Diferencia entre crianza permisiva y crianza positiva

Existe una delgada línea entre la crianza respetuosa de niños y niñas, consciente, positiva, todo lo que escuchamos hoy en día, con la crianza permisiva. La crianza permisiva es donde los niños crecen sin límites, en donde a los papás les da miedo poner límites, "en donde los límites que ponen los papás acaban cediendo por miedo al berrinche, por miedo a que me reten, por miedo a que no me quieran. En esta crianza permisiva los niños y los papás están en el mismo nivel o incluso los niños arriba del papá. Les damos a elegir, los ponemos a los niños un papel que no les corresponde los niños no pueden tomar decisiones". 

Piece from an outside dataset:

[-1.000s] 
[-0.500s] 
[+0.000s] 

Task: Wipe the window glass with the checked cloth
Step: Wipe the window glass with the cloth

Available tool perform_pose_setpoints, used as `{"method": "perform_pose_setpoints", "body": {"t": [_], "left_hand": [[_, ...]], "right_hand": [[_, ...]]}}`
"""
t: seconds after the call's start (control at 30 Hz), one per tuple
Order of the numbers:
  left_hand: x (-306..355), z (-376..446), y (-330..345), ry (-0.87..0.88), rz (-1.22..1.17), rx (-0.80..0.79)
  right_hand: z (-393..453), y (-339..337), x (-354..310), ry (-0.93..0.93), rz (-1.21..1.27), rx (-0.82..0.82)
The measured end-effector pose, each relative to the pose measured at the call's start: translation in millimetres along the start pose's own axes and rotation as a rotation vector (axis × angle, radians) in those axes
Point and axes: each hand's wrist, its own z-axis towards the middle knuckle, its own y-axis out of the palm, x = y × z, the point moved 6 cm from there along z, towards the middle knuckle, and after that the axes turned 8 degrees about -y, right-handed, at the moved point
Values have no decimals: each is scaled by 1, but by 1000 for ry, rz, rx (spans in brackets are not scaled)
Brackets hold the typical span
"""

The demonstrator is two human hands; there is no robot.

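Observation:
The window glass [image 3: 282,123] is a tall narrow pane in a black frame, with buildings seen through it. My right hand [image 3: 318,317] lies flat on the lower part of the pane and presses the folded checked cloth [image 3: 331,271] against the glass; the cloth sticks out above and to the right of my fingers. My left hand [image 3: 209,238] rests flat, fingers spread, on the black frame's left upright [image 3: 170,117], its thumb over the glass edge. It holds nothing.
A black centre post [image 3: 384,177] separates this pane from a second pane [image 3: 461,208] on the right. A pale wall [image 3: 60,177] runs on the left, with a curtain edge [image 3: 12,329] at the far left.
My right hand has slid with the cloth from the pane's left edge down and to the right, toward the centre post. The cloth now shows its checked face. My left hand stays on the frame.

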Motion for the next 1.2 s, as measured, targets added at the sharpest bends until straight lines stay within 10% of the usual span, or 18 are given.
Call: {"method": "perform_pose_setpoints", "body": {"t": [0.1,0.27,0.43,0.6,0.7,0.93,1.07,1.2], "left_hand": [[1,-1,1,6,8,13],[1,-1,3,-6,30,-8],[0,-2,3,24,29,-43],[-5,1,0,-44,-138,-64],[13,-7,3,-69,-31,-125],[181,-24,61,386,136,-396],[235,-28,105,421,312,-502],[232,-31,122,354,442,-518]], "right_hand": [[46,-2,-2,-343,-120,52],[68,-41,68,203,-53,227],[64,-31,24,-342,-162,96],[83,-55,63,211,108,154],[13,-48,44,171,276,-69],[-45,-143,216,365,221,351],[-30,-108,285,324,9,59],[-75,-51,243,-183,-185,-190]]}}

Será necesario poner límites y saber cuando debes decirle NO a tu hijo de manera consciente y decidida entre los adultos que crian. "Que empieces a observar qué tan asertivamente pones los límites. Yo ya sé que cada vez que le digo que NO a algo, va a venir un berrinche. ¡No porque no sé por qué a las mamás le sigue sorprendiendo que los límites causan berrinches el 99% de las veces!, porque el niño quiere hacer algo placentero y el límite significa: me frenan, me enojan, me frustran entonces obvio no quiero y me defiendo haciendo un berrinche", explica. Por lo que dice que enfrentar este hecho como una realidad es parte de saber cómo actuar y estar preparados para el momento. 

Ten en cuenta que la frecuencia de los berrinches disminuirá según tu hijo vaya creciendo.